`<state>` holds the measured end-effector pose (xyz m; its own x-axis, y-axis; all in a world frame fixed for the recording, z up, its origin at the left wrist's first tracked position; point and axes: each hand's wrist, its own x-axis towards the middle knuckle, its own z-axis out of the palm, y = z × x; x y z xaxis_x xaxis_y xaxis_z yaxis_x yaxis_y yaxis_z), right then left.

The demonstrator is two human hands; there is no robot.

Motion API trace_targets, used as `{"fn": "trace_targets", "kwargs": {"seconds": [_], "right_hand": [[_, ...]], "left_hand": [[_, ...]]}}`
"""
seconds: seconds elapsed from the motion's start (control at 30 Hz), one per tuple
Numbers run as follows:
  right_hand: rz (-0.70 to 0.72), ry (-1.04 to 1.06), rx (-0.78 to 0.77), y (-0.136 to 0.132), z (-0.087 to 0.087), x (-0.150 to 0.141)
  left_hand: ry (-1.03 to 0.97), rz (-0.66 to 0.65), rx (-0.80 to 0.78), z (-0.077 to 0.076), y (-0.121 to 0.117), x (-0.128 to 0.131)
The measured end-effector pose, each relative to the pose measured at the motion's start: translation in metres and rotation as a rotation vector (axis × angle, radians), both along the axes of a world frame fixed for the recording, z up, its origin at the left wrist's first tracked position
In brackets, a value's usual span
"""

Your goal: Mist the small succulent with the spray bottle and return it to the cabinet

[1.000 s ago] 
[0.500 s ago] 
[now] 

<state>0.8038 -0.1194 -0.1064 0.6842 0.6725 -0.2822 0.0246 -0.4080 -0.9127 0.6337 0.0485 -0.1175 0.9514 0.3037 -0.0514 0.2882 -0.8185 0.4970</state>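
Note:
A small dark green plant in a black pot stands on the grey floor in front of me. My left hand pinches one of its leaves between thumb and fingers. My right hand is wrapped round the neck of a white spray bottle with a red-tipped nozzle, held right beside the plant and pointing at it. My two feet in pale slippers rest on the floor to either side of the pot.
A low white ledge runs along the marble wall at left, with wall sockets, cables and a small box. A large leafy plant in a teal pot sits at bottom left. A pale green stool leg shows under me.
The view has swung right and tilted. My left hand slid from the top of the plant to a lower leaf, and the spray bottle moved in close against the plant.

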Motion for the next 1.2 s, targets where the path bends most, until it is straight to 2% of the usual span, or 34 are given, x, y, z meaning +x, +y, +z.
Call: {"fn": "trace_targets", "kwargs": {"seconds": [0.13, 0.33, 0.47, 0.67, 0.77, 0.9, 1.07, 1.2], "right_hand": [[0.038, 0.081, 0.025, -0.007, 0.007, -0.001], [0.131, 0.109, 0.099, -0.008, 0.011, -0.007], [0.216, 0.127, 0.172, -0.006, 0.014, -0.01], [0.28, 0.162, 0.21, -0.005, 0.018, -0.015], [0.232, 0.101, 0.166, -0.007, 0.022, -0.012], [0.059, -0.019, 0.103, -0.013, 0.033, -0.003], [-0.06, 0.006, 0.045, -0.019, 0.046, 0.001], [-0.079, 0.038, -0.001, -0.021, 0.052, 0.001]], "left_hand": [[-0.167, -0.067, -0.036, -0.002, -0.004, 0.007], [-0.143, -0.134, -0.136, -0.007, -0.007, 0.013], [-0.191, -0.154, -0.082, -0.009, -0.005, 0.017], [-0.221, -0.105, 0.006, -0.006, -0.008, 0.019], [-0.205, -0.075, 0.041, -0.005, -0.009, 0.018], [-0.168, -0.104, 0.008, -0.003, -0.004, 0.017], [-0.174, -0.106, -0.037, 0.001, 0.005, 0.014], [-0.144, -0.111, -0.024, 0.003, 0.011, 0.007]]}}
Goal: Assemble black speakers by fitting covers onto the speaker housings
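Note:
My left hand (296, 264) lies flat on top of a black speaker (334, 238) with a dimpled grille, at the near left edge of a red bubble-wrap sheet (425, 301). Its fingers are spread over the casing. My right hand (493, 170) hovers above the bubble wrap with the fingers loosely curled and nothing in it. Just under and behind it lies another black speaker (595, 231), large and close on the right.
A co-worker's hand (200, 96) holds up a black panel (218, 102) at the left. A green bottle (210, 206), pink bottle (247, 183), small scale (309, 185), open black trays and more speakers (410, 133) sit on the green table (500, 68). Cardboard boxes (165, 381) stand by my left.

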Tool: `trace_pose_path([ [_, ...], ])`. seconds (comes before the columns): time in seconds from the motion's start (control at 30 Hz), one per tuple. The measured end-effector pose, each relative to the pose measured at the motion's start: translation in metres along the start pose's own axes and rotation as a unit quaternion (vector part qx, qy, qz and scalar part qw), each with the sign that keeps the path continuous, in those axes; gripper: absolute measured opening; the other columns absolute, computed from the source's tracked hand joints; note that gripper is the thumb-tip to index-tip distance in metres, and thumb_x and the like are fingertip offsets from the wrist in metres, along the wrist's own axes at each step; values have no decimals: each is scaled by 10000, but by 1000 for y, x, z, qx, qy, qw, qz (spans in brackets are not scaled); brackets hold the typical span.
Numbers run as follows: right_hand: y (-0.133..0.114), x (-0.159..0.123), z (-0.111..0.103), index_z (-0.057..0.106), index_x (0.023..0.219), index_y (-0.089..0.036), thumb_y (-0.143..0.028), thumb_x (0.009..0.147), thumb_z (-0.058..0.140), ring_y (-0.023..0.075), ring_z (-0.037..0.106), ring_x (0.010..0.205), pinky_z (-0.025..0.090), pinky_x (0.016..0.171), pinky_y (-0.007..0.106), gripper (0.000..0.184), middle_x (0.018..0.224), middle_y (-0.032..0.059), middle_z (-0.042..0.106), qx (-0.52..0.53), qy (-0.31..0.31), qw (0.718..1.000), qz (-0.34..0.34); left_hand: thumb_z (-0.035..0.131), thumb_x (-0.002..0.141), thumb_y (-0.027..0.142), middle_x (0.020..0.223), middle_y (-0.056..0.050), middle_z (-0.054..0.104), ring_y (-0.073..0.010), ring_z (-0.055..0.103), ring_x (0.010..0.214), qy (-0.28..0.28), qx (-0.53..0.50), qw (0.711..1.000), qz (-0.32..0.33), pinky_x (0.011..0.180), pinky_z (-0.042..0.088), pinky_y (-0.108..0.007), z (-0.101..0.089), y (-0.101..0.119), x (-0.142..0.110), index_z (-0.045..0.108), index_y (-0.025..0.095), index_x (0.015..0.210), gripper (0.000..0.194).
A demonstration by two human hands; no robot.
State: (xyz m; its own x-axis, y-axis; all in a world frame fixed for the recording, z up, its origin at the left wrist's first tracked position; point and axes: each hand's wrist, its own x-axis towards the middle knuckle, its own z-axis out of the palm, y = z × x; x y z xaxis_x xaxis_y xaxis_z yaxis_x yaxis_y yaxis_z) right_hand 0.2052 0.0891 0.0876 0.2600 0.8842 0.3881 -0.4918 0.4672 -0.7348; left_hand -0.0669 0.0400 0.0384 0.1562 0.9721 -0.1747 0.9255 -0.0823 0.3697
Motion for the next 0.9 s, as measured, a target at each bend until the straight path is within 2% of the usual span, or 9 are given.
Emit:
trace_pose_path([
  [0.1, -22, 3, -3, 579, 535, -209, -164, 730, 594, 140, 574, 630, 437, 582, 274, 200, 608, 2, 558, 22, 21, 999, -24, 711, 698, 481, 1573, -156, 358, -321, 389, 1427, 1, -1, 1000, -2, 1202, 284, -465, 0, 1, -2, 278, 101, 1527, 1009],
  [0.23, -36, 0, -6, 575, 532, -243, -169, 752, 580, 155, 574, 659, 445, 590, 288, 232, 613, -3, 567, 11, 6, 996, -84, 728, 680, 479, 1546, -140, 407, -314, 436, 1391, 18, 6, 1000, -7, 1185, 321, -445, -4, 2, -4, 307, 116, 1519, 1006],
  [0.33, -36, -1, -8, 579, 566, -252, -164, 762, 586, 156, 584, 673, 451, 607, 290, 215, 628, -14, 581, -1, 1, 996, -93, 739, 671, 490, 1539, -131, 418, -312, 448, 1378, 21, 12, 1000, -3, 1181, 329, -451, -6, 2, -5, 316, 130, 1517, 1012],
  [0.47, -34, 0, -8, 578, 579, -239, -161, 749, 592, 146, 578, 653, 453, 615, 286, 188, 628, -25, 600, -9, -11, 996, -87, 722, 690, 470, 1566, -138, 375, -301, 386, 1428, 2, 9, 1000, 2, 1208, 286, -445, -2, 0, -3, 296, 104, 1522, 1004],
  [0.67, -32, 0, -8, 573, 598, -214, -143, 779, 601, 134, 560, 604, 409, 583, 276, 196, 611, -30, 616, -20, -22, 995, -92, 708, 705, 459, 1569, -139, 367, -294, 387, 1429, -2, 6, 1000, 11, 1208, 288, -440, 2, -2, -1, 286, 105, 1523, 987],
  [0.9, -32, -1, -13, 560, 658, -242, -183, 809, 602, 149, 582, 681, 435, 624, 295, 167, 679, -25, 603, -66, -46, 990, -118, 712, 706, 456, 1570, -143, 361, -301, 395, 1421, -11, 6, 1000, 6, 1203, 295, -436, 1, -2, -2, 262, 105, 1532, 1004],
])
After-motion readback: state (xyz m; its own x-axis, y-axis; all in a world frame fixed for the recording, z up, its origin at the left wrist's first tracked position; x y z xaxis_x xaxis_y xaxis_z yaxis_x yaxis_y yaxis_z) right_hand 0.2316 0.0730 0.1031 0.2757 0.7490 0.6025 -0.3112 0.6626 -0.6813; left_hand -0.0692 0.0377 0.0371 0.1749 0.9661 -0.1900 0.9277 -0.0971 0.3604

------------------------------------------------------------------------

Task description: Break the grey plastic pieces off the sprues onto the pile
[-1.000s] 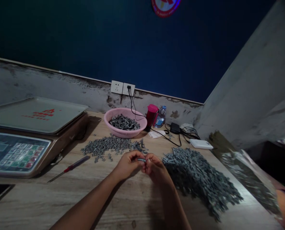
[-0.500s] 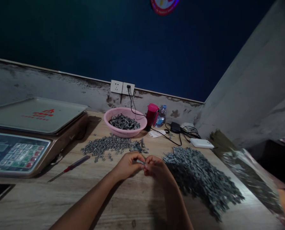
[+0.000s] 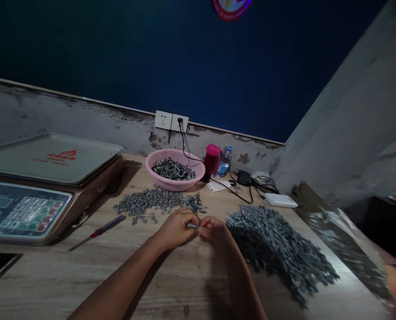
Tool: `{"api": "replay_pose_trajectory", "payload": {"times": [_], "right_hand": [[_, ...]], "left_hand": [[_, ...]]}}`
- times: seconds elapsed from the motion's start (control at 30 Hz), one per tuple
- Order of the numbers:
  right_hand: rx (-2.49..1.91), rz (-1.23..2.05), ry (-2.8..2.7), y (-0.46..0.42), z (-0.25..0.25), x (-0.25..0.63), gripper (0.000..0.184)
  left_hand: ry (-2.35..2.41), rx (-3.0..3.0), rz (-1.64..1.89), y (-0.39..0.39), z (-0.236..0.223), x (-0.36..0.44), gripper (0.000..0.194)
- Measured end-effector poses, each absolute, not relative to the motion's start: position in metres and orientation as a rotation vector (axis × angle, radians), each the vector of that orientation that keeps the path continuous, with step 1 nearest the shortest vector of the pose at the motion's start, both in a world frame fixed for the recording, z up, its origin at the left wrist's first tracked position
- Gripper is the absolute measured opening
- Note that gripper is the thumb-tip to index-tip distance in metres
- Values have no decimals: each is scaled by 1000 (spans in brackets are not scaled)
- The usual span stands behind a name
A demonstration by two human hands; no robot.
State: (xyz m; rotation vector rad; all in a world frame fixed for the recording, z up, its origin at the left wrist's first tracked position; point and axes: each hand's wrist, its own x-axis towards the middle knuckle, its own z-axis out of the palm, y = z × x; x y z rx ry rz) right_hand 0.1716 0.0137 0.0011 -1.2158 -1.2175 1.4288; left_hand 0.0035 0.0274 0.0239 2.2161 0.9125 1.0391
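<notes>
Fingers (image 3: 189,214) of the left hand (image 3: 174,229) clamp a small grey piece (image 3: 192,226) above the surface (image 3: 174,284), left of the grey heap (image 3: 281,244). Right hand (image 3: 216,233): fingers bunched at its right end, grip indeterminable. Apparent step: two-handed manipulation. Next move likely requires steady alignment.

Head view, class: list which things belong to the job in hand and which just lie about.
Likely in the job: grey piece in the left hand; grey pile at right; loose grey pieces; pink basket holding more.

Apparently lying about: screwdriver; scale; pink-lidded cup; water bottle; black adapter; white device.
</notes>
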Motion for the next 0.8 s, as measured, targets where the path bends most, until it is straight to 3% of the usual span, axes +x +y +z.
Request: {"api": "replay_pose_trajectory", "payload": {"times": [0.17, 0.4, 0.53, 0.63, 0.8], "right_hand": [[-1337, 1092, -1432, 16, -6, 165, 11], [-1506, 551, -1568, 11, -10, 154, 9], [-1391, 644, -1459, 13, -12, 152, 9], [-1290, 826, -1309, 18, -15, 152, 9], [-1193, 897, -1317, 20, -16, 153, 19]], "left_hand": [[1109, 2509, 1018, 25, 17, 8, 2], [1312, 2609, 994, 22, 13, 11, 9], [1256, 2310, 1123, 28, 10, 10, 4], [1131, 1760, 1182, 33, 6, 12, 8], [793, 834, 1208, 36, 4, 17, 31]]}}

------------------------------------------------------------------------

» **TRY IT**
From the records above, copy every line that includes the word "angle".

» **RESPONSE AREA**
The measured end-effector pose, each relative to the pose measured at the motion's start: translation in metres and rotation as a rotation vector (axis × angle, radians), both along the axes of a world frame fixed for the recording, z up, its origin at the left wrist's first tracked position
- Measured end-effector poses, each absolute, not relative to the motion's start: position in metres and orientation as a rotation vector (axis × angle, radians), each the vector of that orientation that keeps the path continuous, with step 1 nearest the shortest vector of the pose at the motion's start, both in a world frame fixed for the recording, z up, its origin at the left wrist's first tracked position

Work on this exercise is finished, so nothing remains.